It’s Monday and I haven’t had my coffee.
This past week the science community was all abuzz with the news: there could quite possibly maybe be a new ninth planet in our solar system; or, as Caltech put it:
Researchers Find Evidence of a Real Ninth Planet
Poor Pluto. First relegated to dwarf-planet status, now he’s not even a real planet. It’s like those sports leagues where every team wins and everyone gets a trophy.
Time magazine cut right to the chase:
Michael Brown doesn’t care how much you love Pluto. He loves it too, but that didn’t stop him from leading the charge in 2006 to strip it of its “planet” designation and bust it down to a mere dwarf planet. But now, the Caltech astronomer is making amends in a big way: along with Caltech planetary scientist Konstantin Batygin, he has just released a paper announcing the highly likely discovery of a new planet to replace Pluto—and no one’s ever going to be able to demote this one.

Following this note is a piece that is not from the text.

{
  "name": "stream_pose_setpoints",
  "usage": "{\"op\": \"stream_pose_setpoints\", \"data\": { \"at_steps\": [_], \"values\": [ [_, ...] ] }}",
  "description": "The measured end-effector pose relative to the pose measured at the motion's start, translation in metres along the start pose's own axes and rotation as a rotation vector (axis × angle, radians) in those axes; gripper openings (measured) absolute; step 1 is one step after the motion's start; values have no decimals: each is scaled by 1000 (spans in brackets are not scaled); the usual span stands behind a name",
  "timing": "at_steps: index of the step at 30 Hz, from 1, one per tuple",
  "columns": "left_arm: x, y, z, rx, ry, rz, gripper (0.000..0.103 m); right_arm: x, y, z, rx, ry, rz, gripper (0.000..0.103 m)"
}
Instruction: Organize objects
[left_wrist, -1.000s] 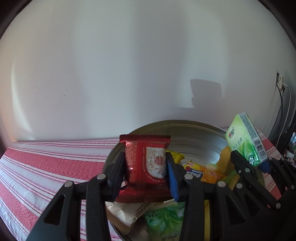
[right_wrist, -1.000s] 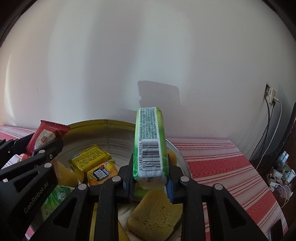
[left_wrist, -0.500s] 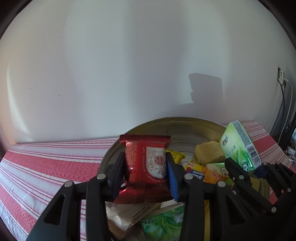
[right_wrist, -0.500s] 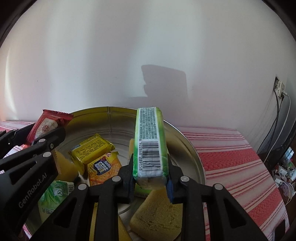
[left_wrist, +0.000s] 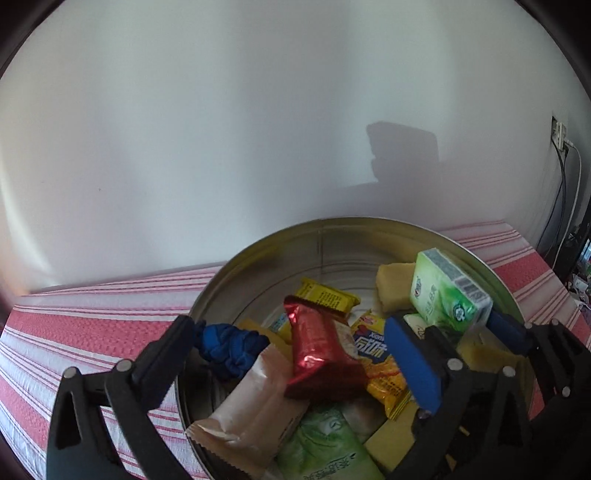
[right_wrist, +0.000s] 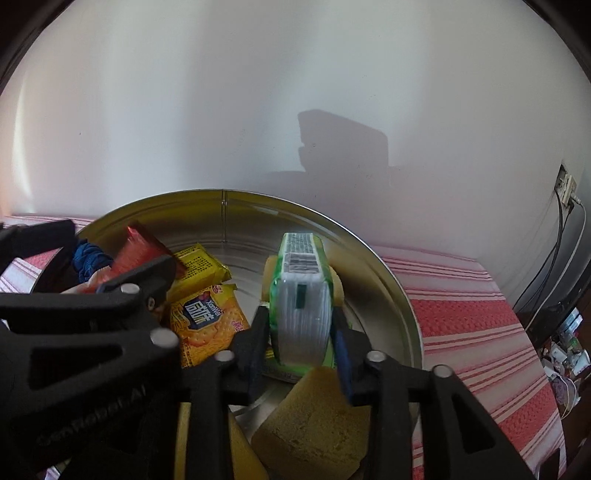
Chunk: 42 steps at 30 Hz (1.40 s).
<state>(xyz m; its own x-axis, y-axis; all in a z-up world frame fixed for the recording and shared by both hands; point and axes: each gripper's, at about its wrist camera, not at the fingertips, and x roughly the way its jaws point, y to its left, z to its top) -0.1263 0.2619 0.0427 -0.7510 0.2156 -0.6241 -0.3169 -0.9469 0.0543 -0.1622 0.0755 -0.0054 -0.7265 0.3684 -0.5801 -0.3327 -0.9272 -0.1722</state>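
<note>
A round metal tin holds a pile of snack packets. My left gripper hovers over it, its jaws opening wide. The red foil packet lies loose on the pile between the fingers, touching neither pad. My right gripper is over the tin's right half, its jaws opening. The green tissue pack sits tipped forward between the pads, its white end toward the camera, resting on the things below.
In the tin are yellow biscuit packets, a blue cloth bundle, a beige packet and yellow sponges. A red-and-white striped cloth covers the table. A white wall stands close behind, with a socket and cables at right.
The left jaws have sprung wide and the red packet has dropped onto the pile. The right jaws have parted and the green pack has tipped forward and down. Both grippers moved further over the tin.
</note>
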Motion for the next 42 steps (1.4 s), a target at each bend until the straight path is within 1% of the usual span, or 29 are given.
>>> {"op": "stream_pose_setpoints", "data": {
  "at_steps": [1,2,3,5,6,11,17,19,20,24,28,30,33,38,40,42],
  "values": [
    [1,-2,0,7,4,4,103,-13,-11,5,7,-5,-4,54],
    [1,-3,0,12,7,9,103,-15,-12,7,8,-13,-4,64],
    [1,-4,0,16,7,15,103,-16,-20,12,6,-21,-2,71],
    [0,-6,0,20,0,24,103,-15,-23,11,-7,-39,-13,75],
    [0,-5,-1,21,-1,29,103,-12,-18,1,-18,-41,-22,75],
    [1,0,-2,14,1,26,103,-13,-14,1,-30,-44,-32,76],
    [-3,5,-3,-23,-5,14,103,-15,-25,2,24,-27,17,76],
    [-6,7,-3,-39,-15,24,103,-17,-31,3,58,-31,42,79],
    [-8,9,-4,-50,-25,33,103,-18,-34,2,75,-29,52,81],
    [-16,22,-6,-103,-76,80,103,-16,-46,0,133,-32,84,82],
    [-24,34,-13,-149,-110,83,103,-14,-56,-2,188,-37,112,82],
    [-29,37,-18,-149,-128,90,103,-12,-59,-3,206,-37,121,82],
    [-41,40,-25,-139,-169,123,103,-12,-61,-5,231,-41,142,83],
    [-60,51,-37,-144,-231,167,103,-20,-51,-7,205,-92,142,83],
    [-65,55,-44,-145,-253,176,103,-24,-48,-8,208,-109,154,83],
    [-71,58,-52,-142,-278,193,103,-28,-45,-10,217,-127,149,83]
  ]
}}
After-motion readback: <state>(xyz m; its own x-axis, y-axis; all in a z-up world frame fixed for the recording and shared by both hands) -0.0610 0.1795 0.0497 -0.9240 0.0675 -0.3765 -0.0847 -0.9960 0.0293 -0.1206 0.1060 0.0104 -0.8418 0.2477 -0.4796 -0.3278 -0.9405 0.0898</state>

Even Ira Flatow joined in the celebrations on Science Friday.
There’s just one teensy-weensy problem:
Giving us a new planet isn’t going to make up for Pluto!
We liked Pluto. Sure, people confused him for Plato and Play-Doh and Pluto, Mickey Mouse’s dog friend. But to us he was God of the Underworld and Ninth Planet from the Sun. Michael Brown and Neil deGrasse Tyson took him from us, and now they want to make amends by giving us something else entirely?!
It’s promising a Bugatti and giving a Yugo.
It’s cooking a steak but serving chicken nuggets.
It’s buying War and Peace but preferring Twilight.
You cannot buy our love with another planet!